嫌われ者に恋をしました

 宿に着いた頃にはすっかり暗くなっていた。

 旅行も旅館も初めての雪菜は少し戸惑っていたが、部屋に案内されるといろんな扉を開けたり、外を眺めたりして楽しそうにしていた。

 調子に乗って、貸切風呂に一緒に入ろうと誘ったらすごく嫌がられたが「露天だよ?星空が綺麗だよ?入ろうよー」と抱きついてごろごろ甘えたら、雪菜は渋々承知してくれた。

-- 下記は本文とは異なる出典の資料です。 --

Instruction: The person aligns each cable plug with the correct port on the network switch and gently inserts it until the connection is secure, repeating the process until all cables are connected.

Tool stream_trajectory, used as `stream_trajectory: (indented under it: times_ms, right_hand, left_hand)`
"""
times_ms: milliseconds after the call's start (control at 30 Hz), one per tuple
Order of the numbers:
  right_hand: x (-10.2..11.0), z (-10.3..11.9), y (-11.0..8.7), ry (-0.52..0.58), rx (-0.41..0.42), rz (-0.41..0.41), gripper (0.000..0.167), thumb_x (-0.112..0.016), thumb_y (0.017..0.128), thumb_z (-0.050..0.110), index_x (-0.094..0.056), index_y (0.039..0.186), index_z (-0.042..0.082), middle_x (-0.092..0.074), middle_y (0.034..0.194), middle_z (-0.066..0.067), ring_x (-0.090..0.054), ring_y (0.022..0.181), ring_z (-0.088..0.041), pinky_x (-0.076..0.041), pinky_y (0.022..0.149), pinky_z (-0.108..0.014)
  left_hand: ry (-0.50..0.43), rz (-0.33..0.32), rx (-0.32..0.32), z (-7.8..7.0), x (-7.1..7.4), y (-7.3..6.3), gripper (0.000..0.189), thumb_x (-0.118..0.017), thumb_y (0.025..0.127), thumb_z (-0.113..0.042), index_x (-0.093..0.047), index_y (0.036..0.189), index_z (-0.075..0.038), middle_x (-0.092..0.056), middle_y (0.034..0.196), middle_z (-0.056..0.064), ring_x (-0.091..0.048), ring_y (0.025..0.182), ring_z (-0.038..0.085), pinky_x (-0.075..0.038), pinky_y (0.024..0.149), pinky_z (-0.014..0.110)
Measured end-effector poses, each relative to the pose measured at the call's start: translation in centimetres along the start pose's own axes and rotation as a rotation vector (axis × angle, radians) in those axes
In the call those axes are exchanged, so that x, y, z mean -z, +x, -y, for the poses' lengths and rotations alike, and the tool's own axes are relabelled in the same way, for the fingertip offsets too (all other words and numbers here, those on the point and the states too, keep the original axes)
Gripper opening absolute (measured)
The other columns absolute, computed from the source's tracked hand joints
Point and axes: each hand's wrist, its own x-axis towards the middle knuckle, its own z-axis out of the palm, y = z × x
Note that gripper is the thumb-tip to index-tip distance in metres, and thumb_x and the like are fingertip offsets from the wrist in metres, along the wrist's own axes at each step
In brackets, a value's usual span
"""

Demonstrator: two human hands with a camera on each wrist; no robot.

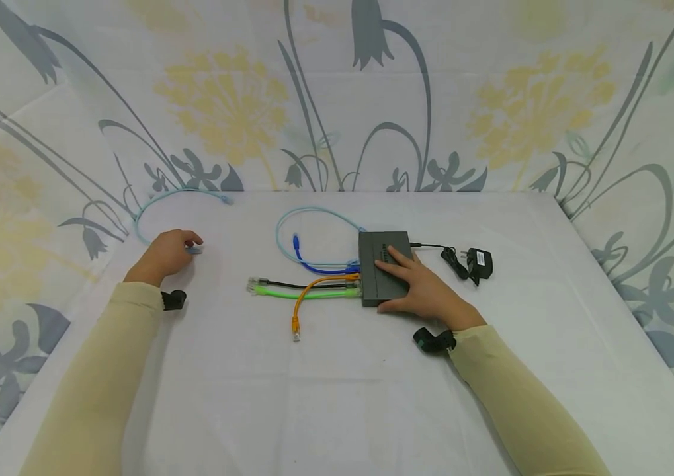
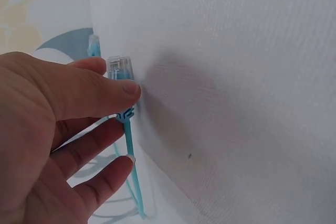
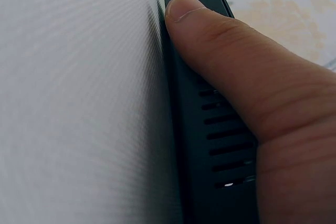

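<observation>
My left hand (image 1: 165, 254) pinches the clear plug end of a light blue network cable (image 2: 127, 114) between thumb and finger, a little above the table. The rest of that cable curves away behind the hand, its other plug (image 1: 227, 199) lying near the back edge. My right hand (image 1: 426, 291) rests on a dark grey network switch (image 1: 372, 284), with fingers spread over its top. The right thumb (image 3: 210, 35) presses against the vented side. Light blue, blue (image 1: 319, 270), orange (image 1: 303, 297), black (image 1: 289, 285) and green (image 1: 307, 295) cables run from the switch's left side.
A black power adapter (image 1: 480, 264) with a bundled cord lies to the right of the switch, its lead running to the switch. The white-covered table (image 1: 289, 410) meets flower-patterned cloth (image 1: 325, 99) at the back and sides.
</observation>
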Motion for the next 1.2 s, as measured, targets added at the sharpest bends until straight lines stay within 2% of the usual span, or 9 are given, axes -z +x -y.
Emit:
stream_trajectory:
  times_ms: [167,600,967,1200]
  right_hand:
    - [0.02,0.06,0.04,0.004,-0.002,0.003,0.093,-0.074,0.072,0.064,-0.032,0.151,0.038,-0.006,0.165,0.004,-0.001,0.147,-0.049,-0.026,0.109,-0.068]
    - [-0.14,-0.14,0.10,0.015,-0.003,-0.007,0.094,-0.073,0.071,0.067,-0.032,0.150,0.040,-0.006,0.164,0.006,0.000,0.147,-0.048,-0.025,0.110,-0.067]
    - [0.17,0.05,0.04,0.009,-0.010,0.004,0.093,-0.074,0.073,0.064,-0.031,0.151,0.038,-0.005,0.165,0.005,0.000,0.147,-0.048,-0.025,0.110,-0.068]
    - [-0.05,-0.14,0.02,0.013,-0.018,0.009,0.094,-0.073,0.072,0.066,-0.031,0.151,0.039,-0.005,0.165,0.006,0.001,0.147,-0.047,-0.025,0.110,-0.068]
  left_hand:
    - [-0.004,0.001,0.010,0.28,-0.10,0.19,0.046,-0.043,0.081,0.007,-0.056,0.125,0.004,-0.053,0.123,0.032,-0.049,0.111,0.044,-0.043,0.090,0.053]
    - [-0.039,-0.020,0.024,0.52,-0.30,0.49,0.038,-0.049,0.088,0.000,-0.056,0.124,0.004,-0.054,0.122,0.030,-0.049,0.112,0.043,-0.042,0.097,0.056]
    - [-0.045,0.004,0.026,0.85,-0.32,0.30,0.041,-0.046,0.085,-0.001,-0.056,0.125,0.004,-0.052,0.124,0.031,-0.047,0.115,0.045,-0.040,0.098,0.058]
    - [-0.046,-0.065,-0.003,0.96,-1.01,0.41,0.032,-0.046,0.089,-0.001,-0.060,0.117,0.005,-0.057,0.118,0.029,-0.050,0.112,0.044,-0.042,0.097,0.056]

 雪菜は今まで絶対に風呂には一緒に入ってくれなかった。それなのに、シチュエーションの違いとかちょっと甘えたくらいでうなずいてしまうなんて、男に甘いダメな子だ。絶対に他の男には渡さない。

「まあ、一緒に風呂に入ったからって別に何かしようってわけじゃないからさ」

「はあ……」

 そうは言ったが、一度入ってしまえばこちらのもの。今日は何もしないが、今まで一緒に入ってくれなかった風呂に今後入りやすくなる。その伏線なのだよ、これは。

 雪菜は最初恥ずかしがってジタジタと抵抗していたが、湯に入った途端、急におとなしくなった。

 冷たい空気に熱い湯が心地いい。一緒に風呂から見上げた星空は澄んでいて、本当に綺麗だった。

「綺麗ですね」

「だろー?」

 隼人が自慢げに言うと、雪菜はクスクスと笑った。

「今日は疲れたんじゃない?」

「少しだけ。でも今日は本当に良かったです。今まで怖くて直視できなかったけど、お母さんのことを知って、私自身のことを知って、本当に良かったと思います」

 雪菜は吹っ切れたような、芯の強い顔をして夜空を見ていた。